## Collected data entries
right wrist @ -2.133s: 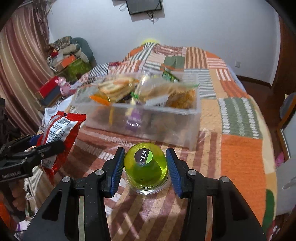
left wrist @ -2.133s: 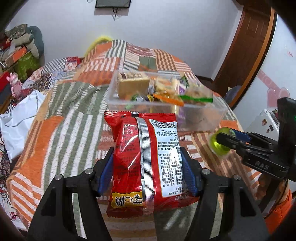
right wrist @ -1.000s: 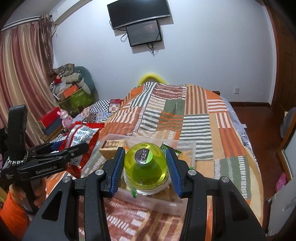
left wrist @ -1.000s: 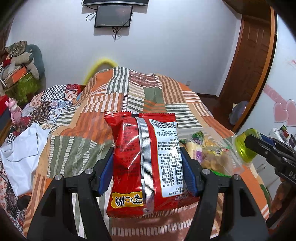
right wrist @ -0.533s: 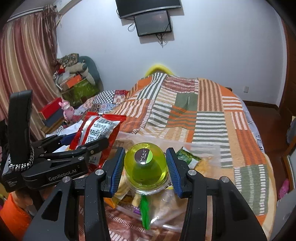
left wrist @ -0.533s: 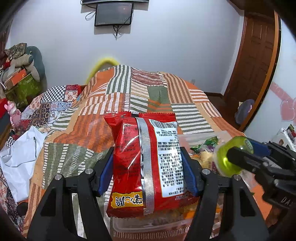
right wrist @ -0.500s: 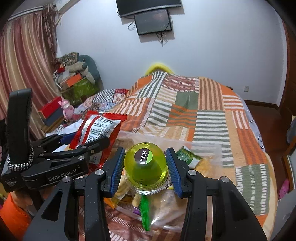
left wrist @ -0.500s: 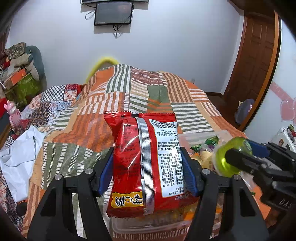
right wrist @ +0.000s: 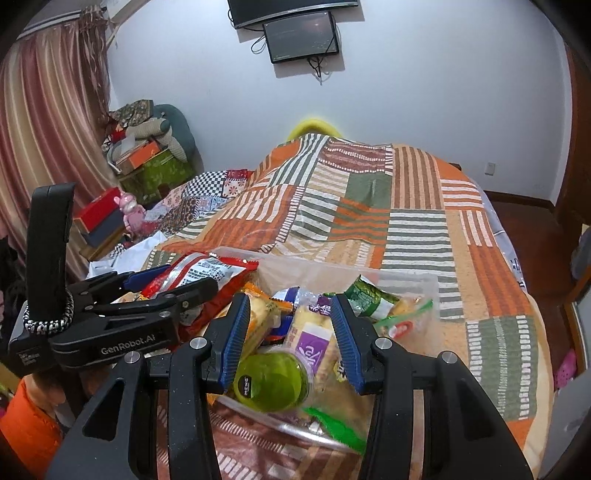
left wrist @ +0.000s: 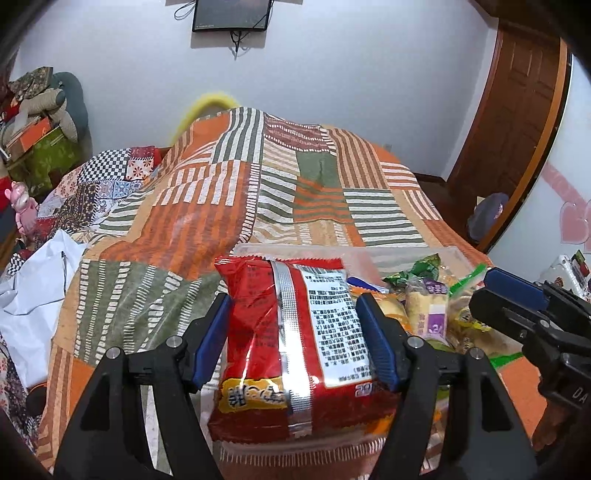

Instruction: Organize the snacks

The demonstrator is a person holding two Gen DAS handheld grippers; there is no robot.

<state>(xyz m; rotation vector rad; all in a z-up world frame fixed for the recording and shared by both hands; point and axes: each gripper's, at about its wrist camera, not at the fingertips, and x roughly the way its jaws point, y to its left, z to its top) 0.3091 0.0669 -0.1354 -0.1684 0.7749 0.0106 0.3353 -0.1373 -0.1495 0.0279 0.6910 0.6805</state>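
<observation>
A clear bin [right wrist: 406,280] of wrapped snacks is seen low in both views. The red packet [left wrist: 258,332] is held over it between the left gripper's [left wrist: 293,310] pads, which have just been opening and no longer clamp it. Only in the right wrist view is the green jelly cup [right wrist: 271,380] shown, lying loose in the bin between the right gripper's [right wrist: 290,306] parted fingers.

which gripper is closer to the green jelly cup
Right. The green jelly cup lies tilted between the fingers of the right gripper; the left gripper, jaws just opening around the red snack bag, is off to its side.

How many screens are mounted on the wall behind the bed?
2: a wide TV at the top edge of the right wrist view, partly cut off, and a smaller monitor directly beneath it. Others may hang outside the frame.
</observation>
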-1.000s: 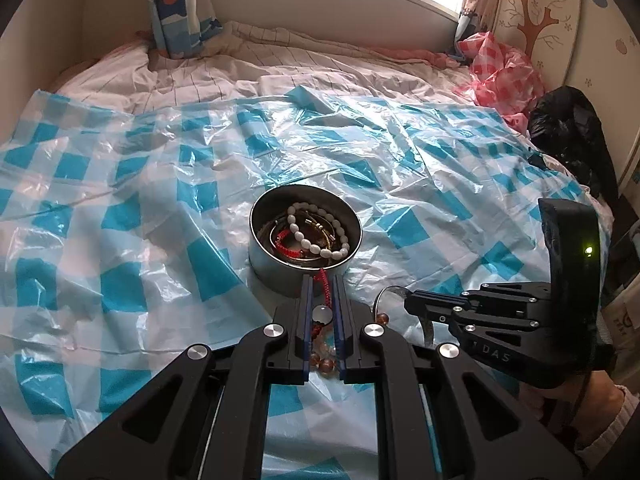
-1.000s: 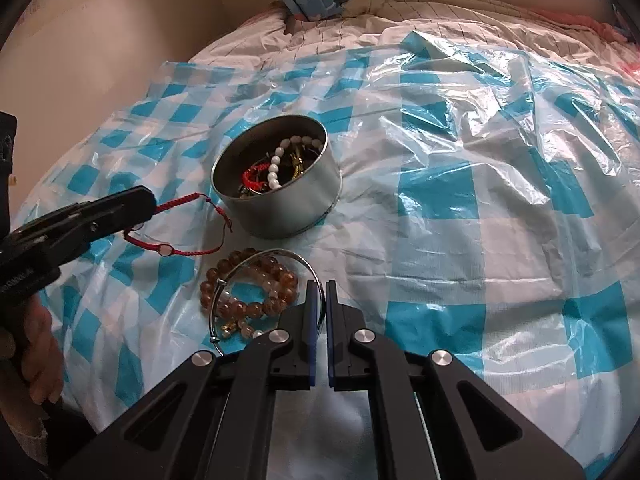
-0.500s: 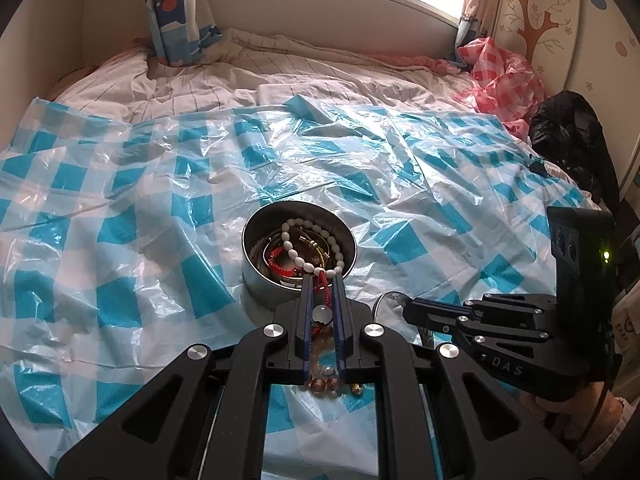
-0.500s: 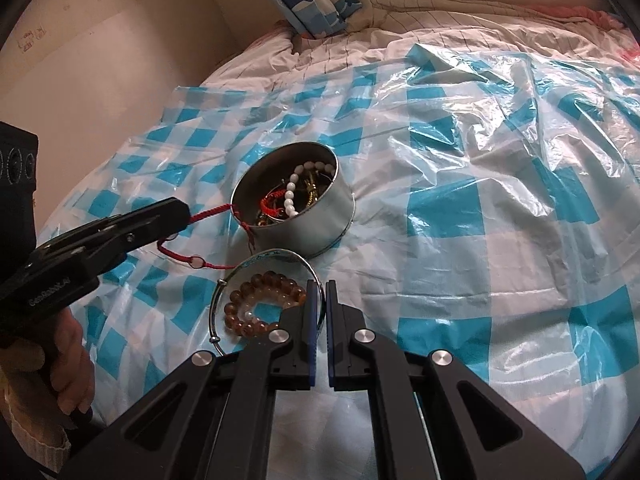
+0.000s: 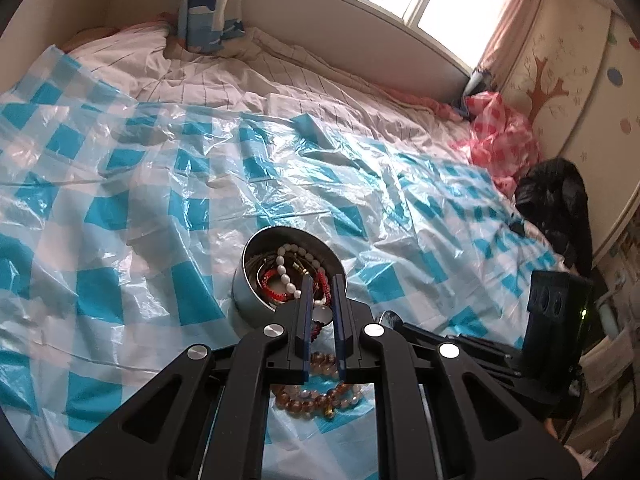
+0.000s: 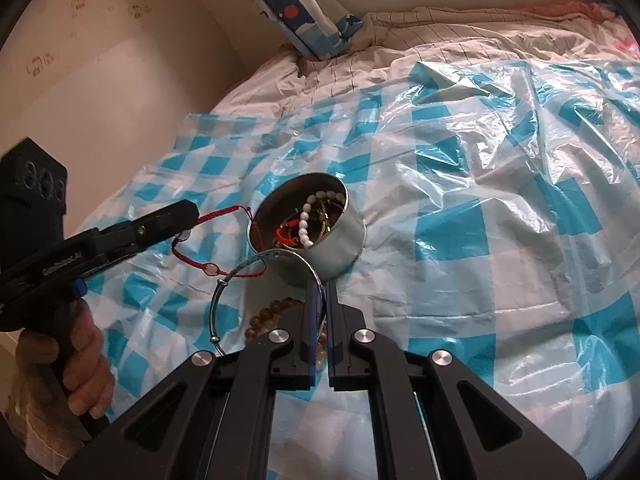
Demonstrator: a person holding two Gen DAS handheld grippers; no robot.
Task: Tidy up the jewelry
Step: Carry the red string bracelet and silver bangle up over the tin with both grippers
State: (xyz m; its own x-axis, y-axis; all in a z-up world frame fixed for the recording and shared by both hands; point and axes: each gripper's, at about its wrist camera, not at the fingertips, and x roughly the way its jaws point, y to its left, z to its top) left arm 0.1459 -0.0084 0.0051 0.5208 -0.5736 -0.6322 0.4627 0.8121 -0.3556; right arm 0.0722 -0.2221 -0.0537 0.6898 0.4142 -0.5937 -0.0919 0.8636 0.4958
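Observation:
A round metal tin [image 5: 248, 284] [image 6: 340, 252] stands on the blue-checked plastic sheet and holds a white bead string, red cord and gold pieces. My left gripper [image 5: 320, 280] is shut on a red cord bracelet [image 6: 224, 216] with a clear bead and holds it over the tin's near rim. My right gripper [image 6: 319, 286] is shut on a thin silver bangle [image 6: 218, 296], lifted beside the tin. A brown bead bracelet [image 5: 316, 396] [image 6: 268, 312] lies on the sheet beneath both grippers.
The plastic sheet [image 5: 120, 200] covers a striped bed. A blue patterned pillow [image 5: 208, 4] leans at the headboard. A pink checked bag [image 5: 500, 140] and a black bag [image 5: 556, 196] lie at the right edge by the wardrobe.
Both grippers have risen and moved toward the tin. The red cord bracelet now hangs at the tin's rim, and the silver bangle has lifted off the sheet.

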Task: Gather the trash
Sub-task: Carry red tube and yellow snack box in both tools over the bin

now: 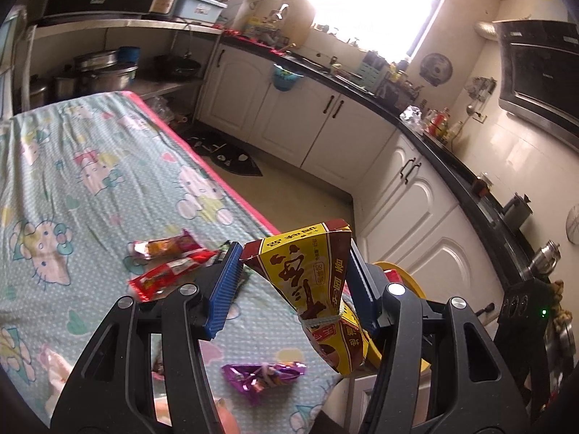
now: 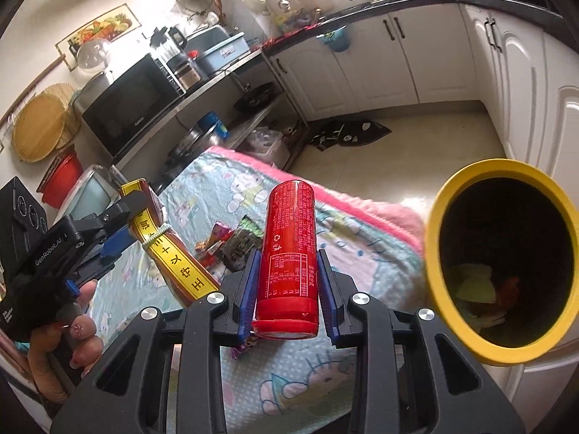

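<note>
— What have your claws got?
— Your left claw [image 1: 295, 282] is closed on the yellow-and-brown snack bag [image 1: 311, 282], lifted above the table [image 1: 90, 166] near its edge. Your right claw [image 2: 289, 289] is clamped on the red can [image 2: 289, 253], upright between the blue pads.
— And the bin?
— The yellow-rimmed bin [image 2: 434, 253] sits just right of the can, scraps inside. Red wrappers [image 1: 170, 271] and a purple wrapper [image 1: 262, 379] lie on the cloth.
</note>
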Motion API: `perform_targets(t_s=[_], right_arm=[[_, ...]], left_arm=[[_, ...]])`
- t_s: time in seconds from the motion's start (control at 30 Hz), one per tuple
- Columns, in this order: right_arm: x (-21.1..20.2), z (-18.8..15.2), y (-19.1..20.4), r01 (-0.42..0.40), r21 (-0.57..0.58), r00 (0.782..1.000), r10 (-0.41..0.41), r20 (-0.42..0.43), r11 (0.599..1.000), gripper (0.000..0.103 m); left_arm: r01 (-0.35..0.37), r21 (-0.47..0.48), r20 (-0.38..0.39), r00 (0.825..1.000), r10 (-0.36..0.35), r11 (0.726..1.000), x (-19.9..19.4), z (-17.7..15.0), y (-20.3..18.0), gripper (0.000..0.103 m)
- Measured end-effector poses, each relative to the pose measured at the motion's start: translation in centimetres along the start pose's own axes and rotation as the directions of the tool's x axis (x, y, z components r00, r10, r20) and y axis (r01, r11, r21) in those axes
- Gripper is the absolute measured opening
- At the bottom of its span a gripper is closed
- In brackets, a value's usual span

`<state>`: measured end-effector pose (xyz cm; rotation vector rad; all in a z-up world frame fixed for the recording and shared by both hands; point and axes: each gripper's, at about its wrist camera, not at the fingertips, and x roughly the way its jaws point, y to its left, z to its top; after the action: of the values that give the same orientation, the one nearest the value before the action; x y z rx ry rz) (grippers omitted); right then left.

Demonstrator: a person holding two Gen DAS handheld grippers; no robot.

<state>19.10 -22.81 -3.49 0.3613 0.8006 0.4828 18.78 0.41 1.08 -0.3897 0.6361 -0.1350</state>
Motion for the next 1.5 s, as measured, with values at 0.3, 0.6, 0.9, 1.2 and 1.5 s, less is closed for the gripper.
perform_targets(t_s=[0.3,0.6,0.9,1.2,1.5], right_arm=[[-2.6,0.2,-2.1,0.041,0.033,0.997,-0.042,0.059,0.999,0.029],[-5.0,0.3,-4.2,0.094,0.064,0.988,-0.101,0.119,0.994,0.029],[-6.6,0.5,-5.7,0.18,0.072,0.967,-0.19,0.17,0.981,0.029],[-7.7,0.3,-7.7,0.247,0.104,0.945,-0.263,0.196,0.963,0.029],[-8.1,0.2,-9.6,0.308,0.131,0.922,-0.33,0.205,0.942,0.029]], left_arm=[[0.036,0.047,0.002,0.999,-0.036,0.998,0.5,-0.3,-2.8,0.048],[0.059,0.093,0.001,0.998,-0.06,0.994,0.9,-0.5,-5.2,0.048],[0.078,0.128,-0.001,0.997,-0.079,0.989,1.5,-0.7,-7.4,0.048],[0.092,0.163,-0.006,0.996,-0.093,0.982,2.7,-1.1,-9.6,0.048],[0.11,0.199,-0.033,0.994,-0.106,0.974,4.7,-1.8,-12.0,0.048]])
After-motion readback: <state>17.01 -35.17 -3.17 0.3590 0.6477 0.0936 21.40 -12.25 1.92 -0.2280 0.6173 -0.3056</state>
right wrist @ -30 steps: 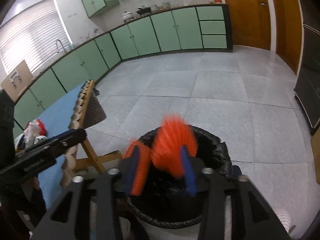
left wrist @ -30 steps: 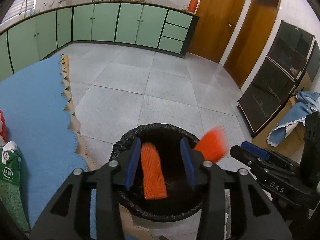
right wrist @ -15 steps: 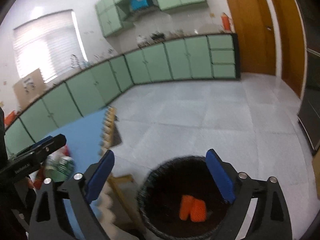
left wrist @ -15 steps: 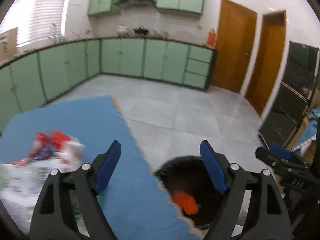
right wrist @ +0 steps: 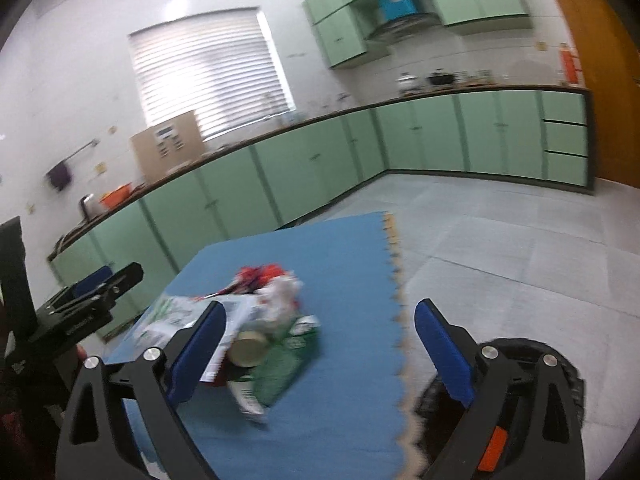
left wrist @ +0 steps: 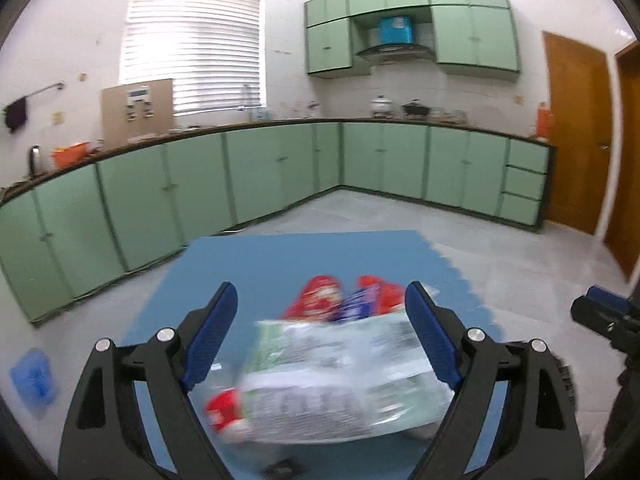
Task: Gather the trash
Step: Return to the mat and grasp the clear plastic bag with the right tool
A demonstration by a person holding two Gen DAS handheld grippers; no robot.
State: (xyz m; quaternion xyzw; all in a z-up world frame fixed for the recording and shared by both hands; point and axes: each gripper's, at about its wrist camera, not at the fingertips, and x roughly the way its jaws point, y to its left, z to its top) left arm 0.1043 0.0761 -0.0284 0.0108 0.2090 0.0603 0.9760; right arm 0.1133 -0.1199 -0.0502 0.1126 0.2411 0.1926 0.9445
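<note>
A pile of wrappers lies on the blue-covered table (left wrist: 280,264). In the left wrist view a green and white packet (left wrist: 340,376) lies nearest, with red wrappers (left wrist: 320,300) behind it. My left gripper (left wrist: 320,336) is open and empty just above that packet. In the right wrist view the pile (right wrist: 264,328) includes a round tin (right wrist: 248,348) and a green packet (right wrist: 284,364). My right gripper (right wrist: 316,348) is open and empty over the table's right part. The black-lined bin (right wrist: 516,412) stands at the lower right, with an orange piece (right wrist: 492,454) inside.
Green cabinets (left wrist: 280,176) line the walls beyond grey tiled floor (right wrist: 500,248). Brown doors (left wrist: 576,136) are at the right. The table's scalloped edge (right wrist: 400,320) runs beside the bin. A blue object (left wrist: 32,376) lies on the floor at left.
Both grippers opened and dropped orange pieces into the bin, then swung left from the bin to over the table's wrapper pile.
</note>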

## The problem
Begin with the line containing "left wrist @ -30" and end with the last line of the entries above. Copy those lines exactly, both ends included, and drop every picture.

## Response to the task
left wrist @ -30 steps: 
right wrist @ -15 steps: 
left wrist @ -15 steps: 
right wrist @ +0 steps: 
left wrist @ +0 steps: 
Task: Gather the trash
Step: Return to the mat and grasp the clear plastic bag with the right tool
A demonstration by a person holding two Gen DAS handheld grippers; no robot.
State: (xyz m; quaternion xyzw; all in a z-up world frame fixed for the recording and shared by both hands; point and axes: each gripper's, at about its wrist camera, not at the fingertips, and x roughly the way its jaws point, y to its left, z to its top) left arm 0.1043 0.0761 -0.0284 0.0108 0.2090 0.0603 0.9760; right arm 0.1133 -0.1199 -0.0502 0.1126 0.2411 0.1926 0.9445
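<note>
A pile of wrappers lies on the blue-covered table (left wrist: 280,264). In the left wrist view a green and white packet (left wrist: 340,376) lies nearest, with red wrappers (left wrist: 320,300) behind it. My left gripper (left wrist: 320,336) is open and empty just above that packet. In the right wrist view the pile (right wrist: 264,328) includes a round tin (right wrist: 248,348) and a green packet (right wrist: 284,364). My right gripper (right wrist: 316,348) is open and empty over the table's right part. The black-lined bin (right wrist: 516,412) stands at the lower right, with an orange piece (right wrist: 492,454) inside.
Green cabinets (left wrist: 280,176) line the walls beyond grey tiled floor (right wrist: 500,248). Brown doors (left wrist: 576,136) are at the right. The table's scalloped edge (right wrist: 400,320) runs beside the bin. A blue object (left wrist: 32,376) lies on the floor at left.
Both grippers opened and dropped orange pieces into the bin, then swung left from the bin to over the table's wrapper pile.
</note>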

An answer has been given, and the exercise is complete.